| TASK DIRECTIONS |
Your answer should be the lines of the listing that contain the word "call".

| DATA SHOWN |

----------------

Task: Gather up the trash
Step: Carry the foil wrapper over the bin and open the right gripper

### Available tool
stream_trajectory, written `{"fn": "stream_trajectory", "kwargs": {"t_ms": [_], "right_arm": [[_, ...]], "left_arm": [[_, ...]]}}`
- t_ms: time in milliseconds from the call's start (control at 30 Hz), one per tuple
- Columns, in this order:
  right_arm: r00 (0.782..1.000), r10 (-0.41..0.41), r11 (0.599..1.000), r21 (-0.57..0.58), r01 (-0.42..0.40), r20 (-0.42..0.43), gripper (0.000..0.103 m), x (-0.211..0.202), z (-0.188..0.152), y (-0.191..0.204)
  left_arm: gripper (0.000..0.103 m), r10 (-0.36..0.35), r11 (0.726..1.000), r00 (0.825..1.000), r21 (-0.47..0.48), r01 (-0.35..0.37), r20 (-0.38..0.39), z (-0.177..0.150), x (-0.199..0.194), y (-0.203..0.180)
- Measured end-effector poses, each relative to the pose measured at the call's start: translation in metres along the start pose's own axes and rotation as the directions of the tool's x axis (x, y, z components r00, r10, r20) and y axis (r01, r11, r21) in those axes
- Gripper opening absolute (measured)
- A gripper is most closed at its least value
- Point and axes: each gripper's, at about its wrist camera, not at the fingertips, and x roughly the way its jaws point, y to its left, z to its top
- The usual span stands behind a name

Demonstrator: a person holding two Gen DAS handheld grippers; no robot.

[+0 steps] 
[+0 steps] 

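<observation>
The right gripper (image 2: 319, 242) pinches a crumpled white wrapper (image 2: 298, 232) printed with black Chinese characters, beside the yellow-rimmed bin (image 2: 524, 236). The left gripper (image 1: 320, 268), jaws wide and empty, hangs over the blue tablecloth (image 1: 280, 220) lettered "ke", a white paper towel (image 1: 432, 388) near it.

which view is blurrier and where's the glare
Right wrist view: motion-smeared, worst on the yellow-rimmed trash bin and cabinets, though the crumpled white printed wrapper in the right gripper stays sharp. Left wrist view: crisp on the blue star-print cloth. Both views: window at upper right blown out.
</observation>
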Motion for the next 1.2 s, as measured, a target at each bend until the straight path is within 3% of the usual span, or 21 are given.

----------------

| SOLUTION TO THIS TASK |
- t_ms: time in milliseconds from the call's start (control at 30 Hz), one per tuple
- Measured end-effector poses, each relative to the pose measured at the call's start: translation in metres along the start pose's own axes and rotation as the directions of the tool's x axis (x, y, z components r00, r10, r20) and y axis (r01, r11, r21) in those axes

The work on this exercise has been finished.